Top of Data shown
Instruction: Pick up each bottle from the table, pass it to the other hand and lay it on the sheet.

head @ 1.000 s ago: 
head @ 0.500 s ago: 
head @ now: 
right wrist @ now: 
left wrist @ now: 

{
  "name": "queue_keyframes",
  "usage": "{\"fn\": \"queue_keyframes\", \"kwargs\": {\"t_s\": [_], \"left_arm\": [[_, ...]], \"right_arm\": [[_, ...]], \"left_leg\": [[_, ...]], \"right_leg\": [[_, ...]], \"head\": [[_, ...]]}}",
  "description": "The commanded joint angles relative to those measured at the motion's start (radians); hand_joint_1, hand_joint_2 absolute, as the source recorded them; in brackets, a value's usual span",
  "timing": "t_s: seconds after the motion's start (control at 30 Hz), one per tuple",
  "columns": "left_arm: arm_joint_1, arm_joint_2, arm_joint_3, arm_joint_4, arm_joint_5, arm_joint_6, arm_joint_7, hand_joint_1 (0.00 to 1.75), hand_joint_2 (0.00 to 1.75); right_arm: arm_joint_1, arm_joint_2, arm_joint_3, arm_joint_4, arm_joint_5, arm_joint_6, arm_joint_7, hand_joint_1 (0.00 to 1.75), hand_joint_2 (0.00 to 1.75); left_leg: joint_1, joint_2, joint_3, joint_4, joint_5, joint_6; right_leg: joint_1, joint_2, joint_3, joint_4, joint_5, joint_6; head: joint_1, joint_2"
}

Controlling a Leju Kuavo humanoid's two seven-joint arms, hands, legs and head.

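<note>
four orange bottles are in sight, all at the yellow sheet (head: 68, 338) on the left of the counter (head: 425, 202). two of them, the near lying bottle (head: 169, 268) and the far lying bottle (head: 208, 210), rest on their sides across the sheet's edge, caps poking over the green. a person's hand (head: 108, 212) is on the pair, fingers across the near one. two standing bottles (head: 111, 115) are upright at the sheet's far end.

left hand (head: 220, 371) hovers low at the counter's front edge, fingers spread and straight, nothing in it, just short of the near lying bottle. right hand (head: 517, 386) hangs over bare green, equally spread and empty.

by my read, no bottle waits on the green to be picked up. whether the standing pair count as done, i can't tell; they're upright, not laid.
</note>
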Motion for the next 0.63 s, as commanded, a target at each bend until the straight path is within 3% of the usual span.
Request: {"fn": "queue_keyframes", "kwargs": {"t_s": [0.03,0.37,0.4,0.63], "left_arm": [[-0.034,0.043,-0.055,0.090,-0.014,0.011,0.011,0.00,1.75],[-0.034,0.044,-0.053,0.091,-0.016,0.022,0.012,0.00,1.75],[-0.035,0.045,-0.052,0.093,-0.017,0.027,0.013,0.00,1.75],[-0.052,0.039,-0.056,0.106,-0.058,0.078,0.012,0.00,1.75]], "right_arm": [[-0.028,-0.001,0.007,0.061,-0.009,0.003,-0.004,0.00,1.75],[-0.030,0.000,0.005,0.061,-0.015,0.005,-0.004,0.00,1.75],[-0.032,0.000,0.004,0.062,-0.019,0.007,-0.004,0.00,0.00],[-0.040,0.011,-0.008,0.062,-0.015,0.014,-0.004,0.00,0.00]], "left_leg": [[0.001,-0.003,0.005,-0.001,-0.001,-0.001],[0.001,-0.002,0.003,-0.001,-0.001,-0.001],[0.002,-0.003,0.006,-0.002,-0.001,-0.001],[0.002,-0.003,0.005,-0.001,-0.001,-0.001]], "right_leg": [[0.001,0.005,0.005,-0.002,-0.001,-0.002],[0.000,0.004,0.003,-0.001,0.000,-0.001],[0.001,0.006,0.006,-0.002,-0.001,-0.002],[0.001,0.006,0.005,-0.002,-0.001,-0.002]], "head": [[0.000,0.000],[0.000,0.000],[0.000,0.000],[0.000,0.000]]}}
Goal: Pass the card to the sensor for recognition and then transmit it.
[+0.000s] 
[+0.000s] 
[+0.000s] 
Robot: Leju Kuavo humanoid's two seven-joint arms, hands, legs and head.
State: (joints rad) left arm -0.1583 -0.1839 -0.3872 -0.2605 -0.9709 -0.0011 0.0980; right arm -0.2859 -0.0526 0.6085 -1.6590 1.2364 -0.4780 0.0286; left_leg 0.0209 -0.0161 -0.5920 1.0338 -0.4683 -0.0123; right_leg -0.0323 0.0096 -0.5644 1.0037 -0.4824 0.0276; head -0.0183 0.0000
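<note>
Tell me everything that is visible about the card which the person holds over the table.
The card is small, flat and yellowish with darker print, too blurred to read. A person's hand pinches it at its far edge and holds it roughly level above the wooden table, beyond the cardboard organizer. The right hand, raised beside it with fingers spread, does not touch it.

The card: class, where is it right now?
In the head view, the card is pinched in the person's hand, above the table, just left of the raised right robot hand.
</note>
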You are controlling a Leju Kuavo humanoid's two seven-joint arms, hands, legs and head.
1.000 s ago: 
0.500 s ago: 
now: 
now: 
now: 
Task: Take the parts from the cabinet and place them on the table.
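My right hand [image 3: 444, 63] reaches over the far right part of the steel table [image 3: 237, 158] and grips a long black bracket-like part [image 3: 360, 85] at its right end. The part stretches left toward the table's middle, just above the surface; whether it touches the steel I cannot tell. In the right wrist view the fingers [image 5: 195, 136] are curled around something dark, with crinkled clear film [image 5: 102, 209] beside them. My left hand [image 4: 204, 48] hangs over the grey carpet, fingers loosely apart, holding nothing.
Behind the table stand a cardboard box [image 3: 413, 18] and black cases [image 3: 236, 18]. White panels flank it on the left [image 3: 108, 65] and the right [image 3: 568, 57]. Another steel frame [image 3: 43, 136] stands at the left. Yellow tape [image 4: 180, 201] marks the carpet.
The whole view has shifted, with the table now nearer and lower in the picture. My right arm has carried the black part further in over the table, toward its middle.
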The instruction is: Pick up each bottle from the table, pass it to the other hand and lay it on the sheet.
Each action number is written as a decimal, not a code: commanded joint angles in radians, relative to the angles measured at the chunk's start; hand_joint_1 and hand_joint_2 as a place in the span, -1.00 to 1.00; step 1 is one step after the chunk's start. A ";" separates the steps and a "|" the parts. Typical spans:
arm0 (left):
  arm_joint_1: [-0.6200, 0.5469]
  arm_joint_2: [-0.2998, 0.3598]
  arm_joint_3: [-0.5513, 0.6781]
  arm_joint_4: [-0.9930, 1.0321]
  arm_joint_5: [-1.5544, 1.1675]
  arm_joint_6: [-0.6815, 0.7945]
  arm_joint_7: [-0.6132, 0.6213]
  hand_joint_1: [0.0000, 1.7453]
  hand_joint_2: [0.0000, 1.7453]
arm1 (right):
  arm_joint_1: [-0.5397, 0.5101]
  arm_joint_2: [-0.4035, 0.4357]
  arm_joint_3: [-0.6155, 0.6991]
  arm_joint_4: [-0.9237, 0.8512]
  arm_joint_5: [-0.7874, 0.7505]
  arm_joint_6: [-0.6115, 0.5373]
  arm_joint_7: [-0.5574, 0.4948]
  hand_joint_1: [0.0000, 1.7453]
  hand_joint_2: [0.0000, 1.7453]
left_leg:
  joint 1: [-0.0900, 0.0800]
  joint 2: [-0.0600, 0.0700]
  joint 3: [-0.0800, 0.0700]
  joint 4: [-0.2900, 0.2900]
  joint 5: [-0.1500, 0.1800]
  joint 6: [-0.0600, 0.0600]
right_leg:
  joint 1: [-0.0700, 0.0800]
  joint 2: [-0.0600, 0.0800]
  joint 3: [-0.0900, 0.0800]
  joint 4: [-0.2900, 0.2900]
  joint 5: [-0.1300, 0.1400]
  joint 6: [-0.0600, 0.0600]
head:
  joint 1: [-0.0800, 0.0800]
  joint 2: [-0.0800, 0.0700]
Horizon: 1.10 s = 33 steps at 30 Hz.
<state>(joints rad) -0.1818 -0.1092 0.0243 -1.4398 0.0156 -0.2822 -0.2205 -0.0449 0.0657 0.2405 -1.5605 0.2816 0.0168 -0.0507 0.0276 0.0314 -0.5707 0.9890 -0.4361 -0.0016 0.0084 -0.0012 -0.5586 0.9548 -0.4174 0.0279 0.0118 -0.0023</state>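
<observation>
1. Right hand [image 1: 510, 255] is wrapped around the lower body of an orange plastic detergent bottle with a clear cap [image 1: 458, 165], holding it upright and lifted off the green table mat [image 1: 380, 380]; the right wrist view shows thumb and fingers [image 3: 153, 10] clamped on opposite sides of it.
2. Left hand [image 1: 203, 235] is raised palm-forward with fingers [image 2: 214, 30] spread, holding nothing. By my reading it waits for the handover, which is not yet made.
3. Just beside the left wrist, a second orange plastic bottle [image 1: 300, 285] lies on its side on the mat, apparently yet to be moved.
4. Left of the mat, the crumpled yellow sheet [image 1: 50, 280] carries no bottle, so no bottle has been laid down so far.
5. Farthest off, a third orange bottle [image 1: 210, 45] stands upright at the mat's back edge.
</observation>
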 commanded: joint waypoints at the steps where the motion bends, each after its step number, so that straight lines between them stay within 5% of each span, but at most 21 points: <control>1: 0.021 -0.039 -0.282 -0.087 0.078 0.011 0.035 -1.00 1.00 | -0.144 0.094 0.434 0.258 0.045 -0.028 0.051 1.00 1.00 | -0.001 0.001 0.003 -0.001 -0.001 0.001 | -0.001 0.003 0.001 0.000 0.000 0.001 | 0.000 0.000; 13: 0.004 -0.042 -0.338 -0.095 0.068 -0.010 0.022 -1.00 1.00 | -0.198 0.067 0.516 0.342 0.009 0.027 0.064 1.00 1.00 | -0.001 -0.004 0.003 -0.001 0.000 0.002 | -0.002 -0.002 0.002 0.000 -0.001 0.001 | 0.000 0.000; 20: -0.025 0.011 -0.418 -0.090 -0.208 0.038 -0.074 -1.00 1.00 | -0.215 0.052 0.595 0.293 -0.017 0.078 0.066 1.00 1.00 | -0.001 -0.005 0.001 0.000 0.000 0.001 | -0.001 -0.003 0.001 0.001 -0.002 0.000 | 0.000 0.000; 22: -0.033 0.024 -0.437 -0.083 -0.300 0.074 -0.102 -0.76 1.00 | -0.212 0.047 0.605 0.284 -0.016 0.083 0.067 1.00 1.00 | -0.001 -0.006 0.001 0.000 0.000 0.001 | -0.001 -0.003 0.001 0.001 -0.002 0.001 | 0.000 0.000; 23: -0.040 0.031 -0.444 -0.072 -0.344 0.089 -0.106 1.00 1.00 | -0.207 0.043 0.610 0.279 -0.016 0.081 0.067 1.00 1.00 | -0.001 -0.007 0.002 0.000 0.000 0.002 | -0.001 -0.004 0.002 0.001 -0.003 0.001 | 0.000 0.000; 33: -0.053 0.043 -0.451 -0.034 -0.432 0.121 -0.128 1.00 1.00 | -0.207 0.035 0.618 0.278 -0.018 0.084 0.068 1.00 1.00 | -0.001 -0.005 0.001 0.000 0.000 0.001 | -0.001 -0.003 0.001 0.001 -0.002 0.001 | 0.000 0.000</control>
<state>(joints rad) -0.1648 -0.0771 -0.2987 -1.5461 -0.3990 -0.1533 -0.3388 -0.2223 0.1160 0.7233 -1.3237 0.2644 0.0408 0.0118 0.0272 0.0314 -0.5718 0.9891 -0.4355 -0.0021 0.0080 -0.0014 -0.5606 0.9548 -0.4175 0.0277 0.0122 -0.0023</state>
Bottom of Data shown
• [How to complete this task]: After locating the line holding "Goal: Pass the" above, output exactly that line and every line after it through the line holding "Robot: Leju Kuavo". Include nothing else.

• [Exercise response]:
Goal: Pass the card to the sensor for recognition and then transmit it.
[+0.000s] 
[+0.000s] 
[+0.000s] 
Robot: Leju Kuavo humanoid's two seven-joint arms, hands, legs and head.

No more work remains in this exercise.